Lakeflow Connect provides robust alerting and monitoring to help you maintain your pipelines. This includes event logs, cluster logs, pipeline health metrics, and data quality metrics.

Release statuses

Connector

Release status

Confluence

Beta

Google Analytics

Generally Available

MySQL

Public Preview

NetSuite

Public Preview

PostgreSQL

Public Preview

Salesforce

Generally Available

ServiceNow

Generally Available

SharePoint

Beta

SQL Server

Generally Available

Workday

Generally Available

Feature availability

The following tables summarize feature availability for each managed ingestion connector.

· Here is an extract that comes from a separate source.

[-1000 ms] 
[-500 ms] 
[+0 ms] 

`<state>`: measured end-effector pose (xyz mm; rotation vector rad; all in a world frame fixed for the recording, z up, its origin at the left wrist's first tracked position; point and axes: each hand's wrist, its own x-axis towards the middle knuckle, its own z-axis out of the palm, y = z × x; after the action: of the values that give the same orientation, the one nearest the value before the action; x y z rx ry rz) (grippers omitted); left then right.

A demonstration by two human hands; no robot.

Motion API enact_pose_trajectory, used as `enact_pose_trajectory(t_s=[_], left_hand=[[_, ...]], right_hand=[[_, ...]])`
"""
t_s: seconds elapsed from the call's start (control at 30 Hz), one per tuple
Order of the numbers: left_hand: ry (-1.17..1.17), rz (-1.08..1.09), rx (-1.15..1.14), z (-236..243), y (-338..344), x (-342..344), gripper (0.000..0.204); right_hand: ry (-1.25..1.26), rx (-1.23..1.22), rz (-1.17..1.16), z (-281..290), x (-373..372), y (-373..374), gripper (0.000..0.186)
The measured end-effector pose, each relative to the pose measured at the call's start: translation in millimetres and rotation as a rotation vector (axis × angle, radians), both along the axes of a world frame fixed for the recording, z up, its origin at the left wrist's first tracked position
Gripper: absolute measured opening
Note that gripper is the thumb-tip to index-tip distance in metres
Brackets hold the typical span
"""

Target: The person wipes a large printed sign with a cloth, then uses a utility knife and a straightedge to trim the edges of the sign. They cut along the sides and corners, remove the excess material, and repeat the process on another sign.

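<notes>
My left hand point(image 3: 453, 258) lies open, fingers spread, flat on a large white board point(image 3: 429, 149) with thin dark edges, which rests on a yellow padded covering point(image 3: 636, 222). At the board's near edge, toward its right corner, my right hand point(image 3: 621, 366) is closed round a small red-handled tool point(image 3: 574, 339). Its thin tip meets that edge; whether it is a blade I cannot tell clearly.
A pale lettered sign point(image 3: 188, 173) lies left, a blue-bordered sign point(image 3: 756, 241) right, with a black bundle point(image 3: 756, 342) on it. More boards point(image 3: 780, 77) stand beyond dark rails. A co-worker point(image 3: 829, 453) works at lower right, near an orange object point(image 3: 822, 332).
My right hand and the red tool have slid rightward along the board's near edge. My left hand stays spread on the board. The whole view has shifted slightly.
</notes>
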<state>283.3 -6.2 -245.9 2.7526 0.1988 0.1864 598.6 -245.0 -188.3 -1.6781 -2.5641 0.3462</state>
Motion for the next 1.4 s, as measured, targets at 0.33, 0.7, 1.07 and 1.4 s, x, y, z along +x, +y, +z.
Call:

For additional features and limitations, see the documentation for your specific connector.

Feature

Availability

UI-based pipeline authoring

check marked yes Supported

API-based pipeline authoring

check marked yes Supported

Databricks Asset Bundles

check marked yes Supported

Incremental ingestion

check marked yes Supported

Unity Catalog governance

check marked yes Supported

Orchestration using Databricks Workflows

check marked yes Supported

SCD type 2

check marked yes Supported

API-based column selection and deselection

check marked yes Supported

API-based row filtering

x mark no Not supported

Automated schema evolution: New and deleted columns

check marked yes Supported

Automated schema evolution: Data type changes

x mark no Not supported

Automated schema evolution: Column renames

check marked yes Supported

Treated as a new column (new name) and deleted column (old name).

Automated schema evolution: New tables

check marked yes Supported

If you ingest the entire schema. See the limitations on the number of tables per pipeline.

Maximum number of tables per pipeline

250

Authentication methods

The following table lists the supported authentication methods for each managed ingestion connector. Databricks recommends using OAuth U2M or OAuth M2M when possible. If your connector supports OAuth, basic authentication is considered a legacy method.

Authentication method

Availability

OAuth U2M

check marked yes Supported

OAuth M2M

x mark no Not supported

OAuth (manual refresh token)

x mark no Not supported

Basic authentication (username/password)

x mark no Not supported

Basic authentication (API key)

check marked yes Supported (API-only)

Basic authentication (service account JSON key)

x mark no Not supported

Dependence on external services

Databricks SaaS, database, and other fully-managed connectors depend on the accessibility, compatibility, and stability of the application, database, or external service they connect to. Databricks does not control these external services and, therefore, has limited (if any) influence over their changes, updates, and maintenance.

If changes, disruptions, or circumstances related to an external service impede or render impractical the operation of a connector, Databricks may discontinue or cease maintaining that connector. Databricks will make reasonable efforts to notify customers of discontinuation or cessation of maintenance, including updates to the applicable documentation.